---------- SOURCE DATA ----------

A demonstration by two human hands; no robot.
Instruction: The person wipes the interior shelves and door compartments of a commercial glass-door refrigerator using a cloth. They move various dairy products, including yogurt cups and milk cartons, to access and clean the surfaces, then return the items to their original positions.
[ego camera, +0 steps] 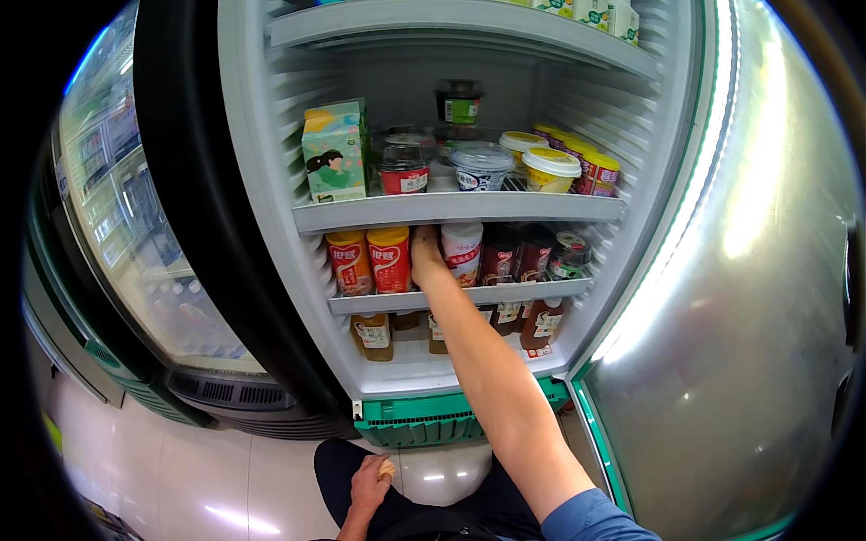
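Observation:
My right hand (424, 249) reaches deep onto the third shelf of a refrigerated display cabinet; its fingers are hidden under the shelf above. On its left stands a red can with a yellow lid (389, 260), beside a similar one (350, 264). A white-lidded can (462, 253) stands just to its right, then dark cans (500, 255) and a clear-lidded cup (570, 255). Near my knee, my left hand (371, 479) is closed on a small pale, crumpled thing (386, 468), perhaps a cloth.
The shelf above, with a white front rail (460, 208), holds a green carton (335, 152) and several lidded cups. Bottles (543, 323) stand at the cabinet's bottom. The glass door (731, 324) is swung open at the right; another display fridge (162, 223) stands at the left.

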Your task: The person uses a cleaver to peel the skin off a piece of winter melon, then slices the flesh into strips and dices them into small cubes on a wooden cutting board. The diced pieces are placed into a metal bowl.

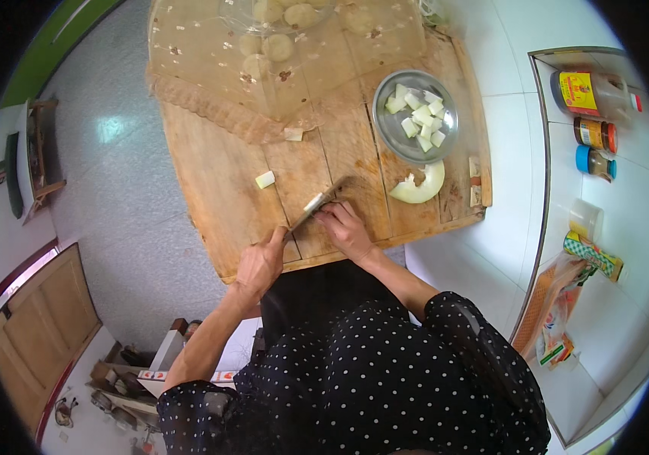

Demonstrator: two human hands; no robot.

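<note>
My left hand (pixel 260 263) grips the handle of a kitchen knife (pixel 301 220), its blade slanting up to the right over the wooden table. A pale piece of gourd or melon (pixel 313 202) lies against the blade's far side. The curled fingers of my right hand (pixel 346 227) are at the blade's near side; what is under the fingertips is hidden. Single cut chunks lie on the wood to the left (pixel 265 180) and farther back (pixel 293 134). A round metal plate (pixel 380 128) holds several pale chunks. Just below it rests a curved, pale green gourd or melon slice (pixel 425 187).
A sheer patterned cloth (pixel 216 74) covers round, pale dough-like pieces (pixel 277 48) at the table's back. Along the right, a wall recess holds a large bottle (pixel 592 95), jars (pixel 594 134), a box (pixel 593 254) and plastic bags (pixel 557 307). The table edge (pixel 324 264) runs close to my body.
</note>
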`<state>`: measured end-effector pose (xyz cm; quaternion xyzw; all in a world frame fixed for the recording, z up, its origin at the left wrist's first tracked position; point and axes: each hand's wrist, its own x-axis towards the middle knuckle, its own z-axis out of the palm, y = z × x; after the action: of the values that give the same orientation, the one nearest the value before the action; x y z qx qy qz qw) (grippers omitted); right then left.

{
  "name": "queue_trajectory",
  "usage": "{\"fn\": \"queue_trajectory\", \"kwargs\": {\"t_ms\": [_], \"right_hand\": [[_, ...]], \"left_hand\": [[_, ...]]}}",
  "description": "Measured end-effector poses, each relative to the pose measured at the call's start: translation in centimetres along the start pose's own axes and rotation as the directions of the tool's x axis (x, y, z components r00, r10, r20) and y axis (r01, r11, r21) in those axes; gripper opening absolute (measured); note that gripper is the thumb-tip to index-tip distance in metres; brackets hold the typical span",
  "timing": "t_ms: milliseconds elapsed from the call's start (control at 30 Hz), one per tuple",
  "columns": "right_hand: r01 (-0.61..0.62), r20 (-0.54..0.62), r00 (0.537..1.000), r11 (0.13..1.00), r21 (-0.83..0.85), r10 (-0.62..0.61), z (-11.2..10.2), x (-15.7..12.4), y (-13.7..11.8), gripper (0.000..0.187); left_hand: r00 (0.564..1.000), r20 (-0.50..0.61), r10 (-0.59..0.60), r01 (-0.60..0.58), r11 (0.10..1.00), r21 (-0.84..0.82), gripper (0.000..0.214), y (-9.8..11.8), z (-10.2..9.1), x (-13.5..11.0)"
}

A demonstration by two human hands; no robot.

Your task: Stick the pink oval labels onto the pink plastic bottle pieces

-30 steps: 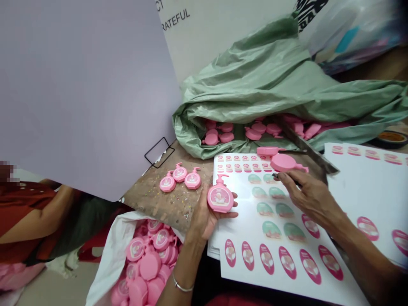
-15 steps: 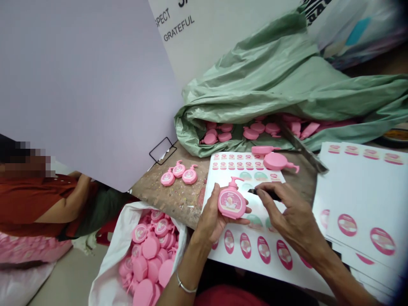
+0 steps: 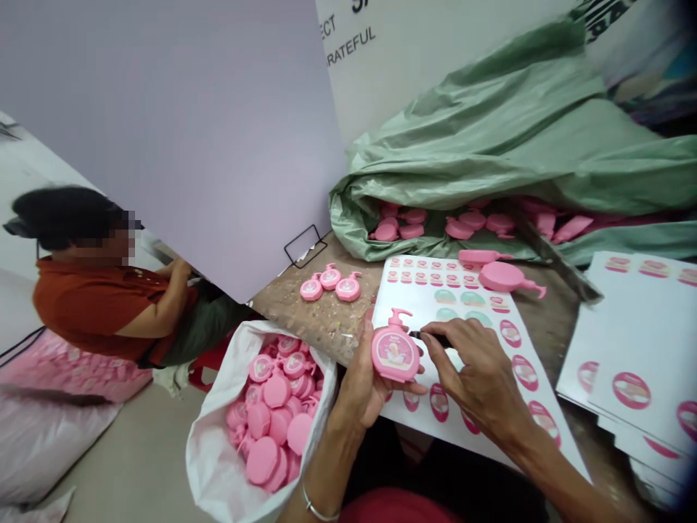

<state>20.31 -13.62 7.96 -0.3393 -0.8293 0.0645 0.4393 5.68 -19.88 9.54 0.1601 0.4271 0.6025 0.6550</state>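
My left hand holds a small pink toy pump bottle upright, with its oval label facing me. In my right hand, thumb and fingers pinch a thin dark tool, its kind partly hidden by the fingers. The tool's tip is at the bottle's right shoulder; whether it touches I cannot tell. Beneath both hands lies a white sticker sheet printed with pink ovals and green shapes. Two unlabelled pink bottles rest on the sheet's far edge.
Three labelled bottles sit on the brown table. A white sack full of bottles stands at lower left. Behind, a green sack spills more bottles beside a metal bar. Sticker sheets lie right. A person sits at left.
My right hand has brought the dark tool closer to the bottle in my left hand. The whole view has shifted left, so the surroundings appear farther right.
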Motion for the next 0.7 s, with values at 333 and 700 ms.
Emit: {"fn": "queue_trajectory", "kwargs": {"t_ms": [333,700], "right_hand": [[-0.072,-0.026,0.997,0.984,-0.162,0.069,0.4,0.0,-5.1,0.002],[-0.534,-0.061,0.837,0.835,0.131,0.544,-0.3,-1.5,-6.6,0.028]], "left_hand": [[0.993,0.117,-0.023,0.028,0.999,-0.04,0.056,0.5,-3.0,0.0],[0.964,0.246,-0.104,0.104,0.995,0.013,0.058,0.8,-2.7,-1.1]]}}
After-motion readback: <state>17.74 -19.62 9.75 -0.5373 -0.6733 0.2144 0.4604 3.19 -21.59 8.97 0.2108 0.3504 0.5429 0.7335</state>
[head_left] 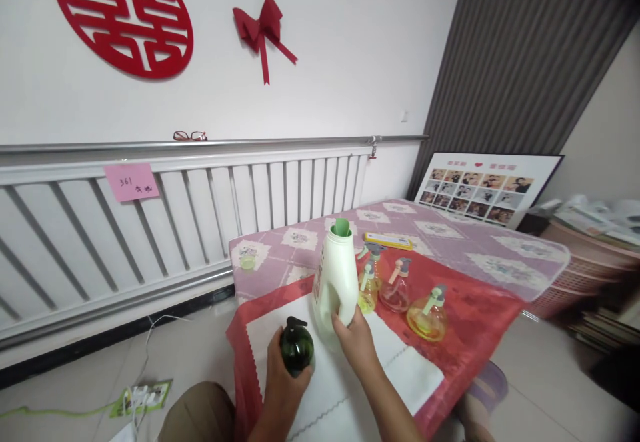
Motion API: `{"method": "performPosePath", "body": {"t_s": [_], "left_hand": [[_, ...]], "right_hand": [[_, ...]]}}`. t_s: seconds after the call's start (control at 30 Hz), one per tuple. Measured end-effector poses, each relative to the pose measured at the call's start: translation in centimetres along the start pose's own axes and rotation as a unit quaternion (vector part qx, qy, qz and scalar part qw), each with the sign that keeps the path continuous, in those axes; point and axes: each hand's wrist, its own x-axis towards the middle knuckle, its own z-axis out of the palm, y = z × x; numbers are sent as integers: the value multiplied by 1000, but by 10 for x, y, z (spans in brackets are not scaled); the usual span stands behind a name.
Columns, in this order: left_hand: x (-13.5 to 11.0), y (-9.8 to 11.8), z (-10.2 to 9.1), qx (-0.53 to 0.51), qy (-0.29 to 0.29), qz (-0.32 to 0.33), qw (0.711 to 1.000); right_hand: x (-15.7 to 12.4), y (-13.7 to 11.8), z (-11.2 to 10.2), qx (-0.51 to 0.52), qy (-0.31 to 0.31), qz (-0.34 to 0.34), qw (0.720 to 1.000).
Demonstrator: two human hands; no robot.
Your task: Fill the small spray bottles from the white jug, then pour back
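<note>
Left hand wrapped around green bottle, right hand gripping white jug at its base, both upright on tabletop beside three spray bottles.

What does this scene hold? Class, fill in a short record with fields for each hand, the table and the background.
left hand: the left hand grips a dark green pump bottle
right hand: the right hand holds a white jug with a green spout, upright
table: red cloth over a pink patterned cover; white towel; three small spray bottles
background: white radiator, pink note, red bow on the wall
</note>
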Motion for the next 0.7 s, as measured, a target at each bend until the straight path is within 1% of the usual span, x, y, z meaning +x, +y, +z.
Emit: {"method": "performPosePath", "body": {"t_s": [0.13, 0.23, 0.33, 0.53, 0.6, 0.7], "left_hand": [[0, 1, 3, 27, -18, 28, 999], [0, 6, 2, 32, -14, 44, 998], [-1, 12, 1, 37, -12, 44, 998], [-13, 27, 4, 46, -9, 21, 999], [-18, 29, 6, 48, -8, 16, 999], [-24, 29, 8, 46, -12, 13, 999]], "right_hand": [[21, 16, 5, -2, 1, -13, 1000], [21, 33, 10, -6, -5, -10, 1000], [14, 43, 13, -10, -7, 1, 1000], [2, 47, 11, -3, 7, 20, 1000], [-8, 52, 7, 4, 21, 29, 999], [-33, 58, 2, 11, 66, 57, 996]]}}
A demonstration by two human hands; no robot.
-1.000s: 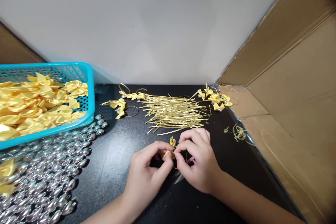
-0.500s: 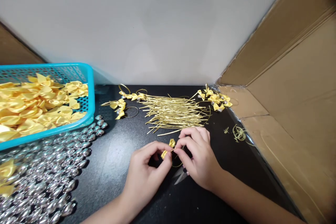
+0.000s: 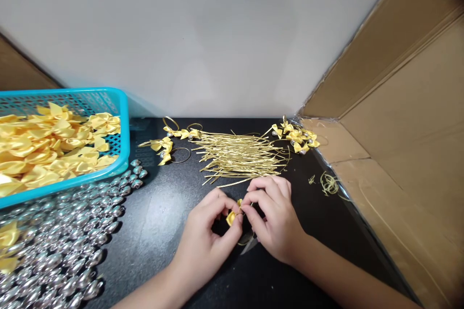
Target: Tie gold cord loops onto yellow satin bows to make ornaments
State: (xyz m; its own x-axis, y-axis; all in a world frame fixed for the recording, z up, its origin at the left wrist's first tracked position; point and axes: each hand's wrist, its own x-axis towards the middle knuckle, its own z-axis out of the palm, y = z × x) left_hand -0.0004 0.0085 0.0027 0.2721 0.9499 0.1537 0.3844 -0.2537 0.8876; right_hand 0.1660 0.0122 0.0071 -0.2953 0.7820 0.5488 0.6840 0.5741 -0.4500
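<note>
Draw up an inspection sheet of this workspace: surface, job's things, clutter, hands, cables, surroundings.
Surface: black table, with a bright reflection.
Job's things: yellow bow in hand; gold ties piled beyond; silver beads spread at left; blue basket holding loose bows.
Clutter: tangled thread at right; metal blade, partly hidden by the right hand.
Hands: left hand pinches the bow; right hand closes beside it, contents too small to tell.
Cables: nothing seen.
Surroundings: white panel behind; cardboard at right.
</note>
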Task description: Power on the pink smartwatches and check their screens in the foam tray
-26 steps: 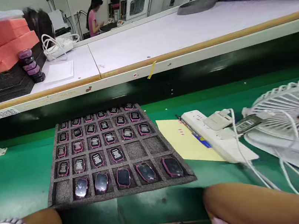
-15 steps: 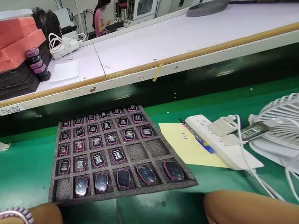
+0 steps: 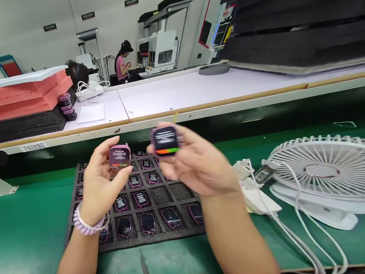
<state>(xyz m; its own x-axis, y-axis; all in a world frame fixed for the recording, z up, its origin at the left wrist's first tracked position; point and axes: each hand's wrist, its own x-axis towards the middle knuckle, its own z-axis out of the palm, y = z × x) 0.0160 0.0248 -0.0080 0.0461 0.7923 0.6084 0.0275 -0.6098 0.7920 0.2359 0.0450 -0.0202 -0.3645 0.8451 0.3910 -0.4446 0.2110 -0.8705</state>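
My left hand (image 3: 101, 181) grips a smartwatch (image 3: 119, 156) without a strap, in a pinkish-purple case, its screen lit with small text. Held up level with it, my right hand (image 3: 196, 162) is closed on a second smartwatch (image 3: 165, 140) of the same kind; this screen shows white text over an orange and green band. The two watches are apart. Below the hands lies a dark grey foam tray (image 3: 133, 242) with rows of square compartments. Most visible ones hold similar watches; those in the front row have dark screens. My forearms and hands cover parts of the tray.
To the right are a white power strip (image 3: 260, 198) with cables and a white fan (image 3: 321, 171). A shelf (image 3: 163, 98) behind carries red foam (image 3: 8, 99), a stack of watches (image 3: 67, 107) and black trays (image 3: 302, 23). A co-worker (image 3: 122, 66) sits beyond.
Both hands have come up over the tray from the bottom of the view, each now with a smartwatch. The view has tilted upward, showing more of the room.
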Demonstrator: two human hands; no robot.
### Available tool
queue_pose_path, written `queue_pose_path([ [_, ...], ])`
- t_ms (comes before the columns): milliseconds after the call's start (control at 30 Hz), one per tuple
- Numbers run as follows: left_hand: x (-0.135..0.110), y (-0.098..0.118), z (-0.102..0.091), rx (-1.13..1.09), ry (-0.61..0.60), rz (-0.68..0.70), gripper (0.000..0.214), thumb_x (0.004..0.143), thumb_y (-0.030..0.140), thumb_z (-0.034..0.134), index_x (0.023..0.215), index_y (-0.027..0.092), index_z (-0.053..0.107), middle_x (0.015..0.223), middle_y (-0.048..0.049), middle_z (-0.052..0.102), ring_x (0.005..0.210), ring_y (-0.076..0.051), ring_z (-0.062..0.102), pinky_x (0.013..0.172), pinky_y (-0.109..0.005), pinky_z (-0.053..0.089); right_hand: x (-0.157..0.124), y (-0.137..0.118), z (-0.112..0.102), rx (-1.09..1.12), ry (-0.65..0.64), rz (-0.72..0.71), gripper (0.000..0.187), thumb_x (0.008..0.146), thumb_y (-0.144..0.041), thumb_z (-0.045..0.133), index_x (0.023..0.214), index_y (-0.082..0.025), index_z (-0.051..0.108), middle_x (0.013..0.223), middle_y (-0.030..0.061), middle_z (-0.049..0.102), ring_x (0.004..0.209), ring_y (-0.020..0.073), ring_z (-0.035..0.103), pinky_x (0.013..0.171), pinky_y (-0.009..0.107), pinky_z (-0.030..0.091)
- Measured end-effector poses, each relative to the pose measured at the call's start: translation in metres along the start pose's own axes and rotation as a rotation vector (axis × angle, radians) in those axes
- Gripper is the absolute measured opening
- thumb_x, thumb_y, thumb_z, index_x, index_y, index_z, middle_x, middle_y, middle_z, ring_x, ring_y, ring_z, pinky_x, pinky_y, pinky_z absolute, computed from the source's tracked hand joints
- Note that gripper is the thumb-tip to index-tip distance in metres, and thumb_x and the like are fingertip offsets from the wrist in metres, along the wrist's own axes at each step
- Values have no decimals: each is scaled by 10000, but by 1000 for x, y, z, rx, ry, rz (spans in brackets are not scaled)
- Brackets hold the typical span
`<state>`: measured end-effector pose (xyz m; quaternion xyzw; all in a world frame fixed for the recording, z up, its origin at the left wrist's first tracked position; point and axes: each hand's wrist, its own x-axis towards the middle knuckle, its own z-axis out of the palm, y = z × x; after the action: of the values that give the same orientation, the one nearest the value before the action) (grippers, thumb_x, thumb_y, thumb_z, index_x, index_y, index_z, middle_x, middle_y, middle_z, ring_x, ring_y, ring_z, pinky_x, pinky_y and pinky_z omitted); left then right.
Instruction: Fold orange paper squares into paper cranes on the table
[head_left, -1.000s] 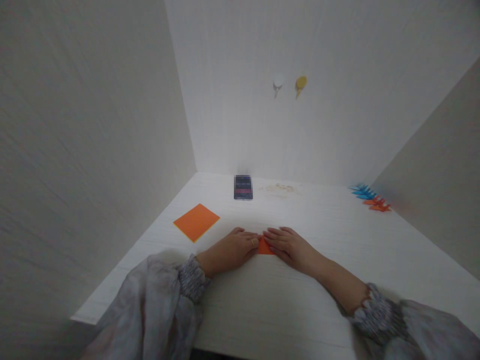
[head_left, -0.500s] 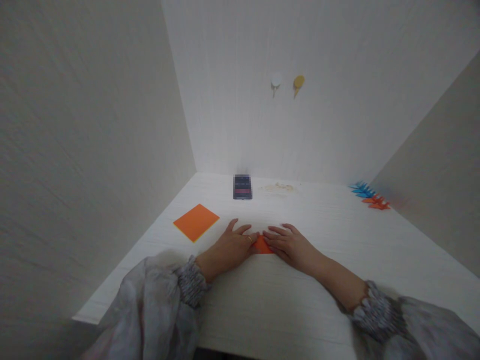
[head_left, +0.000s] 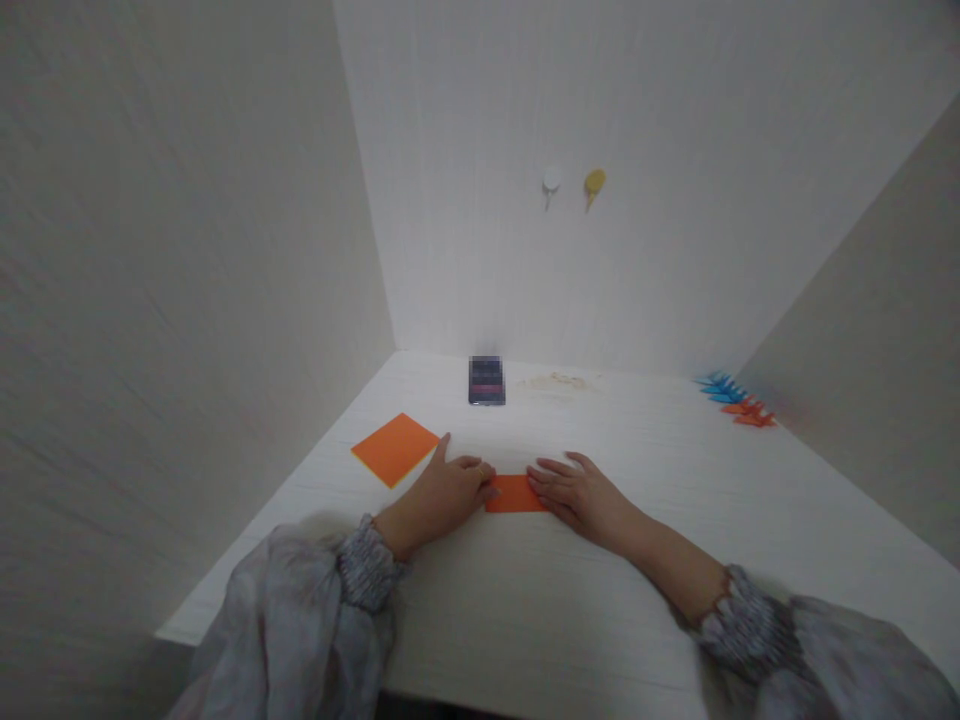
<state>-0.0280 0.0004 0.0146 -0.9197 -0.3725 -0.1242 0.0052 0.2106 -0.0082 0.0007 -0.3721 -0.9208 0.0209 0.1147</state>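
A small folded orange paper (head_left: 513,493) lies flat on the white table (head_left: 615,600), between my two hands. My left hand (head_left: 444,487) rests palm down at the paper's left end, fingers loosely curled and the index finger pointing up the table. My right hand (head_left: 576,489) lies flat with fingers stretched, pressing the paper's right end. Neither hand lifts the paper.
A stack of orange square sheets (head_left: 395,447) lies left of my left hand. A dark phone (head_left: 486,380) lies near the back wall. Folded blue and orange paper figures (head_left: 735,400) sit at the far right. Two pins (head_left: 571,185) are on the wall.
My left hand has slid to the left along the paper, so more of the orange strip shows between my hands. My right hand has stayed in place.
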Motion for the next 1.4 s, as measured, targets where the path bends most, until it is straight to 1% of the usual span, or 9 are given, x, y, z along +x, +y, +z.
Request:
queue_pose_path([
  [233,1,-1,-1,48,43,-37,319,872,366,294,848,184,554,770,-10,645,753,-137,596,1021,-489,60,-2,1,0,19,-11,9,310,873,-278,362,1150,-301,497,1226,9,505,1161,212,416,950,456,261],
  [400,5,-4,4,37,93,-78,312,870,332,299,769,175,549,659,0,611,643,-123,564,1003,-460,174,-3,5,1,12,-20,7,314,878,-261,342,1150,-268,499,1238,28,494,1164,205,410,948,456,262],
  [567,15,-3,16,-182,193,-158,220,820,307,422,932,167,551,880,-50,594,851,-158,520,811,-312,407,-2,3,-1,25,-10,-19,311,869,-247,356,1143,-248,504,1225,30,508,1156,203,415,930,429,297],
  [633,20,-1,20,-220,144,-149,241,785,320,480,941,159,568,894,-62,583,888,-180,493,804,-321,404,-1,1,-2,50,8,-31,308,865,-245,364,1137,-242,509,1214,31,518,1145,201,425,924,418,308],
  [767,26,6,23,-300,107,-240,257,699,369,575,818,142,596,859,-73,550,859,-198,476,775,-333,398,1,-1,-3,132,83,-8,328,840,-251,412,1155,-211,493,1176,60,544,1105,197,452,915,390,326],
  [1033,26,12,22,-518,85,-289,171,657,243,593,783,137,546,816,-50,543,802,-178,480,721,-299,394,4,1,1,290,189,200,395,697,-271,593,1072,-158,547,916,84,596,888,216,508,802,374,394],
  [1167,28,11,27,-798,159,-352,145,683,209,545,818,159,526,757,-13,561,723,-144,509,666,-269,403,7,0,2,538,260,380,271,649,-246,626,908,-171,596,830,56,598,802,201,527,735,348,415],
  [1333,32,15,27,-1183,283,-435,190,708,294,551,821,142,564,786,-37,599,719,-142,537,674,-262,414,18,-15,-3,1214,435,514,236,654,-284,629,847,-166,558,785,28,622,697,157,562,664,295,430],
  [1400,32,20,24,-1301,300,-474,197,699,310,570,785,133,567,751,-33,597,677,-130,532,645,-249,410,23,-23,-5,1353,487,550,215,630,-272,652,787,-155,565,732,20,623,652,142,557,639,277,425],
])
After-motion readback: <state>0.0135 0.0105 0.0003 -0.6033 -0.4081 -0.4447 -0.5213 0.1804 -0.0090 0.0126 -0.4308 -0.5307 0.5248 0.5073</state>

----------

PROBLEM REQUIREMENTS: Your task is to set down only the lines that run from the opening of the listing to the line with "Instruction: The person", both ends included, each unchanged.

EXPECTED OUTPUT:
A demonstration by two human hands; no robot.
Instruction: The person wipes the interior shelves and door compartments of a commercial glass-door refrigerator using a cloth. They move various dairy products, including yogurt cups and milk cartons, to access and clean the surfaces, then return the items to their original positions.

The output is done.